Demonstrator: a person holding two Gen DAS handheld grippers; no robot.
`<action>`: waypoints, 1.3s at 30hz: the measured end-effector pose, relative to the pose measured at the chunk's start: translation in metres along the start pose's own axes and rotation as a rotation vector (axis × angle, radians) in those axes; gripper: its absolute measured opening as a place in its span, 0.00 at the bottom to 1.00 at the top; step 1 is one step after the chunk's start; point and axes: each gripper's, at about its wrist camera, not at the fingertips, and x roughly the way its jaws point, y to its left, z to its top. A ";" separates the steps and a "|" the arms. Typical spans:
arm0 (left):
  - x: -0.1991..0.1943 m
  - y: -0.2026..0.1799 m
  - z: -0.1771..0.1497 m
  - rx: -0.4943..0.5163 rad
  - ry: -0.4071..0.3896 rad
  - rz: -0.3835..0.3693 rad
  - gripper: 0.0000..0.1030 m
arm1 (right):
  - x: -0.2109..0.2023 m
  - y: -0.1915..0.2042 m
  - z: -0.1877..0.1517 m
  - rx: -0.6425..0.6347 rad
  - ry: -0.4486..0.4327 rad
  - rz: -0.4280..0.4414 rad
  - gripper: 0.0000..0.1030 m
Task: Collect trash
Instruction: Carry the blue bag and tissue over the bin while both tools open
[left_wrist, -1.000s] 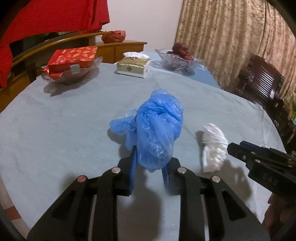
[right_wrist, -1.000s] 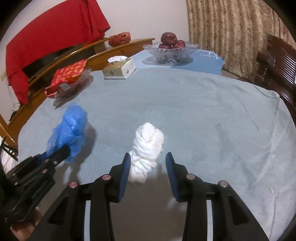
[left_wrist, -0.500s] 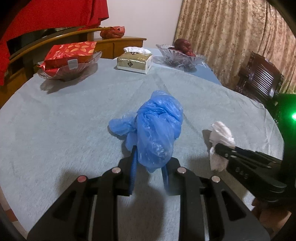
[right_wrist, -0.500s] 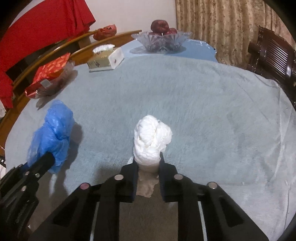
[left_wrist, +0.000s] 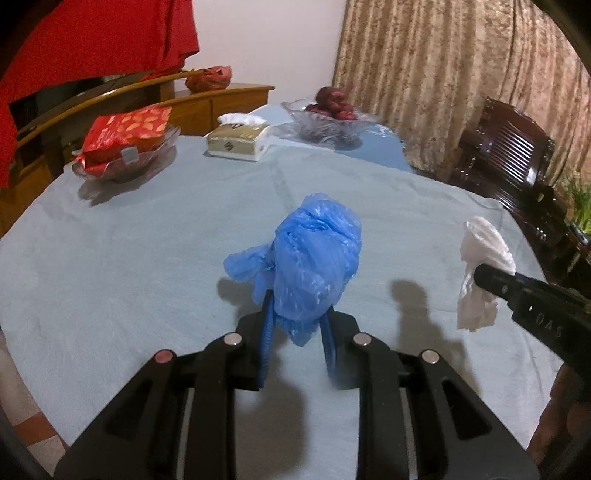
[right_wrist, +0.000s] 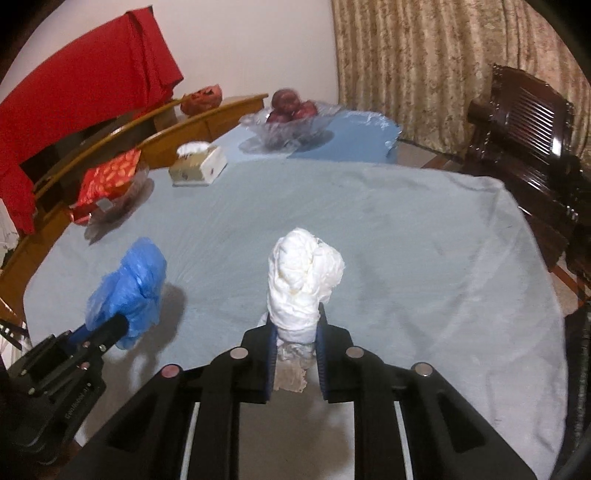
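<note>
My left gripper (left_wrist: 297, 317) is shut on a crumpled blue plastic bag (left_wrist: 310, 258) and holds it above the grey-blue tablecloth (left_wrist: 129, 251). My right gripper (right_wrist: 295, 328) is shut on a crumpled white tissue wad (right_wrist: 303, 273), also lifted off the cloth. In the left wrist view the tissue wad (left_wrist: 480, 273) hangs from the right gripper (left_wrist: 491, 275) at the right. In the right wrist view the blue bag (right_wrist: 129, 291) sits in the left gripper (right_wrist: 114, 326) at the lower left.
At the table's far side stand a glass dish with a red packet (left_wrist: 122, 144), a tissue box (left_wrist: 238, 142) and a glass bowl of red fruit (left_wrist: 328, 114). A dark wooden chair (left_wrist: 517, 155) stands at the right. A wooden bench (left_wrist: 110, 96) runs along the left.
My right gripper closed on the white tissue wad and lifted it off the table. My left gripper kept its hold on the blue bag and rose a little.
</note>
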 end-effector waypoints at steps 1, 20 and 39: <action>-0.007 -0.010 -0.001 0.007 -0.004 -0.004 0.21 | -0.010 -0.008 0.000 0.008 -0.009 -0.003 0.17; -0.098 -0.191 -0.026 0.147 -0.052 -0.134 0.19 | -0.156 -0.153 -0.041 0.045 -0.100 -0.086 0.17; -0.135 -0.374 -0.085 0.289 -0.028 -0.305 0.01 | -0.246 -0.318 -0.101 0.127 -0.144 -0.221 0.17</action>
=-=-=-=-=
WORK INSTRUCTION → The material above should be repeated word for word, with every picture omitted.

ANSWER TO THIS PROBLEM →
Demonstrator: a person holding two Gen DAS handheld grippers; no robot.
`<action>`: waypoints, 1.3s at 30hz: the measured end-effector pose, relative to the pose measured at the chunk's start: translation in metres along the start pose's own axes and rotation as a rotation vector (axis × angle, radians) in those axes; gripper: its absolute measured opening as a place in its span, 0.00 at the bottom to 1.00 at the top; step 1 is one step after the chunk's start; point and axes: each gripper's, at about its wrist camera, not at the fingertips, and x roughly the way its jaws point, y to its left, z to its top. A ";" separates the steps and a "|" the arms. Typical spans:
arm0 (left):
  - x: -0.1991..0.1943 m
  - y: -0.2026..0.1799 m
  - z: -0.1771..0.1497 m
  - rx: -0.4943..0.5163 rad
  - ry: -0.4071..0.3896 rad
  - rz: -0.3835..0.3693 rad
  - gripper: 0.0000..0.1030 m
arm1 (right):
  - x: -0.2109..0.2023 m
  - y: -0.1915..0.2042 m
  - z: -0.1877..0.1517 m
  - rx: -0.6425..0.6347 rad
  - ry: -0.4486..0.4327 rad
  - rz: -0.4280..0.4414 rad
  - gripper: 0.0000..0.1030 m
Task: Collect trash
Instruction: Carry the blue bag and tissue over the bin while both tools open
[left_wrist, -1.000s] 
[right_wrist, -1.000s] 
[left_wrist, -0.500s] 
[right_wrist, -0.500s] 
[left_wrist, +0.000s] 
[right_wrist, +0.000s] 
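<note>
My left gripper (left_wrist: 297, 317) is shut on a crumpled blue plastic bag (left_wrist: 310, 258) and holds it above the grey-blue tablecloth (left_wrist: 129, 251). My right gripper (right_wrist: 295, 328) is shut on a crumpled white tissue wad (right_wrist: 303, 273), also lifted off the cloth. In the left wrist view the tissue wad (left_wrist: 480, 273) hangs from the right gripper (left_wrist: 491, 275) at the right. In the right wrist view the blue bag (right_wrist: 129, 291) sits in the left gripper (right_wrist: 114, 326) at the lower left.
At the table's far side stand a glass dish with a red packet (left_wrist: 122, 144), a tissue box (left_wrist: 238, 142) and a glass bowl of red fruit (left_wrist: 328, 114). A dark wooden chair (left_wrist: 517, 155) stands at the right. A wooden bench (left_wrist: 110, 96) runs along the left.
My right gripper closed on the white tissue wad and lifted it off the table. My left gripper kept its hold on the blue bag and rose a little.
</note>
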 end-effector waypoints at steps 1, 20 and 39: <action>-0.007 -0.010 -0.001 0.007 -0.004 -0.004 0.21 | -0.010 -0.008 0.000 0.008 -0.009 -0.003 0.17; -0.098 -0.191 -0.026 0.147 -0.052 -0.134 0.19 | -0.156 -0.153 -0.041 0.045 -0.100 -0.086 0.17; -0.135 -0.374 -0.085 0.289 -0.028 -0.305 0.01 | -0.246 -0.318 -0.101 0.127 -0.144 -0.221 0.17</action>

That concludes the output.